# SO MUCH FOR THE BORDER FENCE



## Bobm (Aug 26, 2003)

With great fanfare the other day, the president signed a bill approving a 700-mile border fence on the U.S.-Mexican border. Setting aside the fact that that's about 1,300 miles too short, it was seen as at least the administration doing something about illegal immigration.

But wait...stop the presses! All is not what it seems.

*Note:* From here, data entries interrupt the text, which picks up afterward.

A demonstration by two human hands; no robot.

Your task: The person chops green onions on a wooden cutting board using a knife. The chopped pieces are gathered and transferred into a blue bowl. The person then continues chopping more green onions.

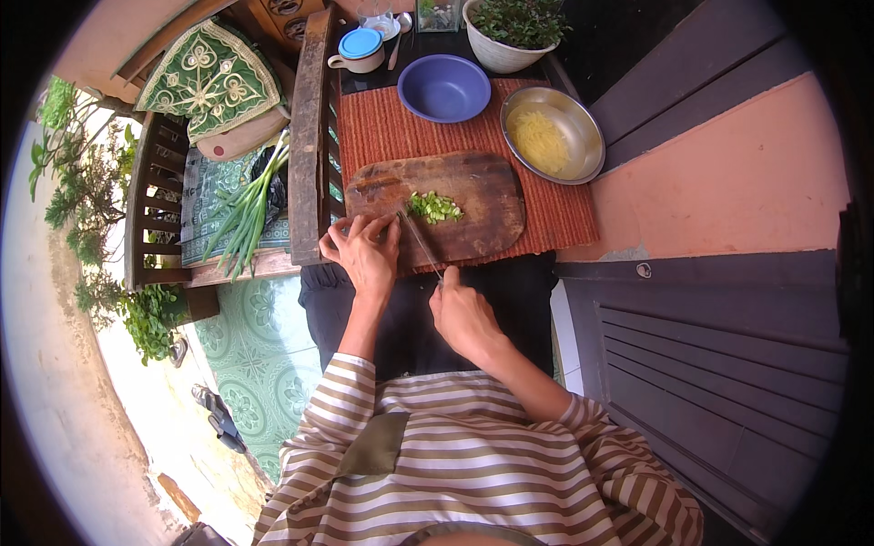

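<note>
The right hand (462, 314) grips a knife (421, 244); the left hand (366, 250), fingers curled, presses on the wooden cutting board (473, 196) just beside chopped greens (434, 207).

This is a home, on a porch or veranda used for preparing food. A wooden cutting board (446, 205) with chopped greens (434, 207) lies on a woven red mat (391, 127), beside a blue bowl (444, 87) and a metal bowl (553, 134) of pale shredded food. A lidded mug (359, 50) and a potted plant (513, 32) stand at the far end of the table. A wooden chair (228, 182) to the left carries green onions (248, 214) and an embroidered green cushion (209, 77). Patterned green floor tiles (259, 359), sandals (217, 419) on the ground, garden shrubs (86, 191) in sunlight and a grey slatted door (719, 364) suggest a house entrance.
</note>
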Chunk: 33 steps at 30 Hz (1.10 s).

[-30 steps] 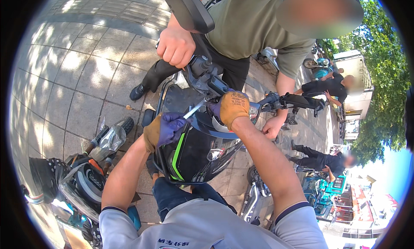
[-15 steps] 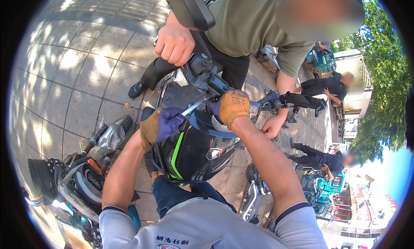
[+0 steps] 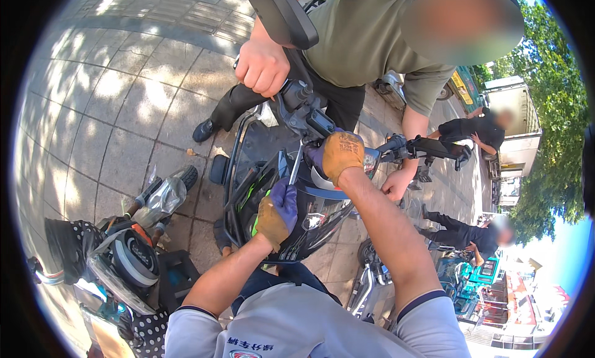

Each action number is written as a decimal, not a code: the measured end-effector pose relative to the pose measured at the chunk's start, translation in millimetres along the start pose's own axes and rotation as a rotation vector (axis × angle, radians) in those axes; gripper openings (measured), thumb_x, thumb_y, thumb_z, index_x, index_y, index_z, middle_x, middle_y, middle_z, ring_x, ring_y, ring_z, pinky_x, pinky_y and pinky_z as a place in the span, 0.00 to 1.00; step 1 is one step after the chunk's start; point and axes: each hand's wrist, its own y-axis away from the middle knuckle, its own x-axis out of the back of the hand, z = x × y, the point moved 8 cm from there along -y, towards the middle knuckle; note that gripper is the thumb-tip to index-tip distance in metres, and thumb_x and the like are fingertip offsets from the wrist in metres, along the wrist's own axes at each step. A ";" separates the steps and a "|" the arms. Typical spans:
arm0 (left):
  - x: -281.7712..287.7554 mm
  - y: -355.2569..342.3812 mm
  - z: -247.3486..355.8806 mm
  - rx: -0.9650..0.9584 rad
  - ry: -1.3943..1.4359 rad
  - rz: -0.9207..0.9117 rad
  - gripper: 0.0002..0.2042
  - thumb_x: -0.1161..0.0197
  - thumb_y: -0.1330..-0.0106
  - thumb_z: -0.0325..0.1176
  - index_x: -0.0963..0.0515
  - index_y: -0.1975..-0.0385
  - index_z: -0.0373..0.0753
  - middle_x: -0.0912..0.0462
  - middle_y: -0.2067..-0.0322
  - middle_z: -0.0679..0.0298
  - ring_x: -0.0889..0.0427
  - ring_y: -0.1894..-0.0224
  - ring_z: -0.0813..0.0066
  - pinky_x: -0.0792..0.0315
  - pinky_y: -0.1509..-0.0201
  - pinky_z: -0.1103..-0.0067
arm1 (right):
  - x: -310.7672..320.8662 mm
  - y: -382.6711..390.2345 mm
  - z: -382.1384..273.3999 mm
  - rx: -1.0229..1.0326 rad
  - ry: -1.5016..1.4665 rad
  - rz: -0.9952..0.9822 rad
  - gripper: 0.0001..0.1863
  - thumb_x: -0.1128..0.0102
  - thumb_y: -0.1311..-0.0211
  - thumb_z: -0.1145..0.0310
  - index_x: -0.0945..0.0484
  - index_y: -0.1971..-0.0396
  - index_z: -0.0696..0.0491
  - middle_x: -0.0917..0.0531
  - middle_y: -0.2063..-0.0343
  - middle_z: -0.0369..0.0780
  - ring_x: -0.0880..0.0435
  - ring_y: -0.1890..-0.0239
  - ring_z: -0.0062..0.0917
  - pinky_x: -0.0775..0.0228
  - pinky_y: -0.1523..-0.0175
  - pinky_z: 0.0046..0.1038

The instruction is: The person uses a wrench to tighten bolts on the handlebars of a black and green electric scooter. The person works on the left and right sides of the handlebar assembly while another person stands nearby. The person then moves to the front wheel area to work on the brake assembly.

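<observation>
My left hand (image 3: 277, 216), in a tan and purple work glove, is closed round a slim silver wrench (image 3: 297, 164). The wrench stands nearly upright, its far end close below the handlebar clamp of a black and green motorcycle (image 3: 317, 225). My right hand (image 3: 341, 154), gloved the same way, is closed beside the dark display (image 3: 322, 122) at the middle of the handlebar. Its fingertips are tucked out of sight, so I cannot make out what they grip.
Across the motorcycle a person in an olive shirt (image 3: 356, 39) has one hand on the handlebar grip. A black mirror (image 3: 279, 16) juts in above. Scooter (image 3: 133, 259) at the left, more bikes and people at the right, on grey paving (image 3: 139, 125).
My left hand has moved right and nearer to me, and the wrench has swung from slanting to nearly upright. My right hand stays at the handlebar's middle.
</observation>
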 end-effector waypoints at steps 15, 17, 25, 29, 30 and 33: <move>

You see, the bill the Congress passed and the White House signed was just a "down payment" on the fence...$1.2 billion to be spent to start the construction. It is expected to cost much more than that. But today we get word that they money doesn't even have to be spent on the border fence....it can just be spent on border security, or whatever the Department of Homeland Security decides. :eyeroll:

http://www.dfw.com/mld/dfw/news/nation/15694451.htm

In fact, media reports today say the border fence might not ever be built. *Evidently right after the proposal passed the Congress, lawmakers went to work to undermine it and be sure that it never happened.* :******:

So there you have it...once again the do-nothing Congress continues to thwart the will of the people when it comes to the illegal alien invasion.

No wonder the GOP is losing its grip on Washington....they can't even do anything as simple as protect the border. uke:


----------



## KEN W (Feb 22, 2002)

This congress is to busy with scandals right now....the all important "hang onto my seat" mentallity is in effect for the next 5 weeks.


----------



## always_outdoors (Dec 17, 2002)

Not to hijack the thread, but did anyone hear about the $20,000,000 that is allocated within the $466 billion pentagon budget that is supposed to be used as a celebration after we win the war in Iraq. I heard that $20 million was set aside for this year, but Congress is now putting it away for next year.

$20 million on a celebration for winning the war in Iraq? wow....

I see the NYTimes is writing about it? Is this true?


----------



## Bore.224 (Mar 23, 2005)

Thats like setting aside money for a party to watch the pigs fly south for the winter!  Sad but true!!


----------



## tsj (Jul 22, 2006)

not sure about the 20 millon but i bet its no better than a40% chance its true comming from them unless its a national security secrect then by all means tell the enemy. with the ny times they dont need spys.

if the gop and the dnc would listen to most of america (aka voters) instead of the special intrest groups(aka campian $$$$) we would have are borders secured our schools better and safer. they get washington and seem more worried about what the press thinks of them less of what the voters think, if we had term limits i belive much more good could come from washington.


----------



## Bobm (Aug 26, 2003)

*TAKE THE FENCE TO THE UNITED NATIONS? *

Are you believing this nonsense?

It's as if we're not even a sovereign country any more. The United States doesn't exist. There are no borders. The U.S. is nothing but a grandiose economic system providing jobs to Mexicans and shoring up the corrupt Mexican government in the process.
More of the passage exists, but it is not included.